**Exercise aim:** Give the number of lines in the data that contain "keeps", and nothing more.

*** Information supplied ***

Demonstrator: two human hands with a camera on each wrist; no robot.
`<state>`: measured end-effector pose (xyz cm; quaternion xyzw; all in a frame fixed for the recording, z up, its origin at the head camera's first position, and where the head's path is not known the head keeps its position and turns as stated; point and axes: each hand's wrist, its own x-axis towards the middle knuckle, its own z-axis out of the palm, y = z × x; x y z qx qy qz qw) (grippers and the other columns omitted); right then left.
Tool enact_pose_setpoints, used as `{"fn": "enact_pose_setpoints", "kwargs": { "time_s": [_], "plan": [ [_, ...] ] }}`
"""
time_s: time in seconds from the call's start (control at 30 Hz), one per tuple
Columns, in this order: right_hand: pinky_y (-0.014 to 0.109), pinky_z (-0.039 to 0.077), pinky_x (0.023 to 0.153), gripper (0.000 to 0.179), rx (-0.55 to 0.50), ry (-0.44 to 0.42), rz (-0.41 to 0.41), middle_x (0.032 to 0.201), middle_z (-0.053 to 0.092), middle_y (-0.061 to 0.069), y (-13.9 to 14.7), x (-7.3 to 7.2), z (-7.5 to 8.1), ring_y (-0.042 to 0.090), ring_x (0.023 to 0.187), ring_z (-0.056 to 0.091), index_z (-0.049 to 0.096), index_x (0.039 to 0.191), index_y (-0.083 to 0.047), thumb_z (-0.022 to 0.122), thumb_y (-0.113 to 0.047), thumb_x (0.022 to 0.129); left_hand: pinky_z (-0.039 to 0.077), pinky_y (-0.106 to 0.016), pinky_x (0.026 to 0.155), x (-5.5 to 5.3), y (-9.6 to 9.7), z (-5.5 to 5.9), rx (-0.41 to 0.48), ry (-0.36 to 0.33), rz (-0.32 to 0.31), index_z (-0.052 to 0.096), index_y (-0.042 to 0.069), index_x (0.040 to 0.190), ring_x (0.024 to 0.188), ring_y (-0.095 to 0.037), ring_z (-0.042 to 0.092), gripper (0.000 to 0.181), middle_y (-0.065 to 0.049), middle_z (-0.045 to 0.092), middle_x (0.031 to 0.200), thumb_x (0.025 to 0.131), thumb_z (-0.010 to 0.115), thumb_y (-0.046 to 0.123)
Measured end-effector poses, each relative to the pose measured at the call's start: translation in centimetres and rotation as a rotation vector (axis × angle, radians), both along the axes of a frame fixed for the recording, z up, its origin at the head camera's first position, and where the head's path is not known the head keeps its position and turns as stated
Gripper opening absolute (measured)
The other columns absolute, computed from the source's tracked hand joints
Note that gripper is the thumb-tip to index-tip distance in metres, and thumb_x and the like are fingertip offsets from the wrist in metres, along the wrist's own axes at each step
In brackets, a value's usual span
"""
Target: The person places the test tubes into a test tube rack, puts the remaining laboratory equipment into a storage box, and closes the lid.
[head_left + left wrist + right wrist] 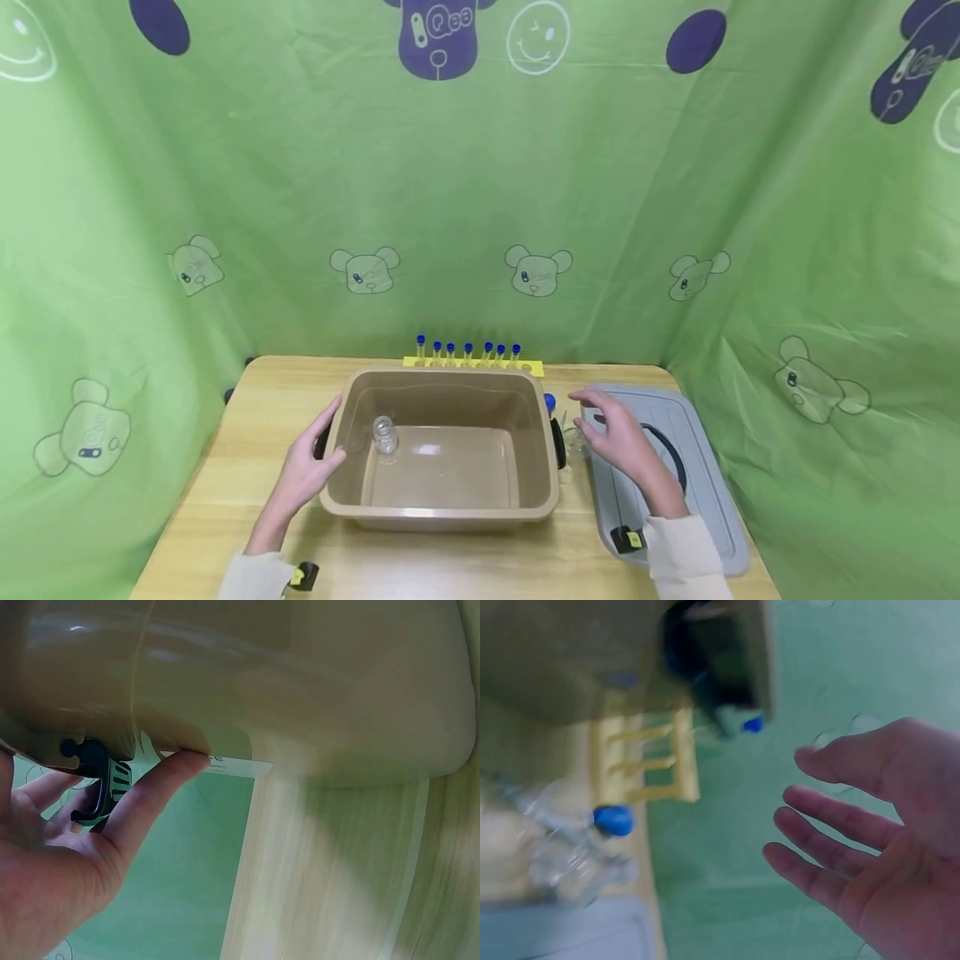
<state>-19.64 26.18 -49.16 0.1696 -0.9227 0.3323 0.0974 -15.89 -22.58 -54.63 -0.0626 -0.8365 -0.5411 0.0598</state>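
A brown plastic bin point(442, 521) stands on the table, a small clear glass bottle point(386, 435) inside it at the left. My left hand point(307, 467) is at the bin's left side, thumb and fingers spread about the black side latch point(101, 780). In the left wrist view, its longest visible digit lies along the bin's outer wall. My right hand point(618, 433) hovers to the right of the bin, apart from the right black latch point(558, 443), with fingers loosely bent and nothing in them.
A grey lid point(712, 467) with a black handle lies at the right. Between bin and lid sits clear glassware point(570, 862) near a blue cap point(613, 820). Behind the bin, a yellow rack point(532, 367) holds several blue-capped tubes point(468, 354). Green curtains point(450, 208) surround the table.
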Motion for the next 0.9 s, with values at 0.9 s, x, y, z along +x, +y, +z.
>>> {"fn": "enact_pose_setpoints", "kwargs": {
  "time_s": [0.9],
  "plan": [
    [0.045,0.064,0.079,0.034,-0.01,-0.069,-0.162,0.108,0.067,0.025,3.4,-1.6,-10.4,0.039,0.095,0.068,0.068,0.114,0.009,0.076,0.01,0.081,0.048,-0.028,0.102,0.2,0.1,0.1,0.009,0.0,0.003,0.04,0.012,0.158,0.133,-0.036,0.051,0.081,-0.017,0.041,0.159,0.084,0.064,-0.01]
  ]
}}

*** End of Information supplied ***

**Answer for the task:** 2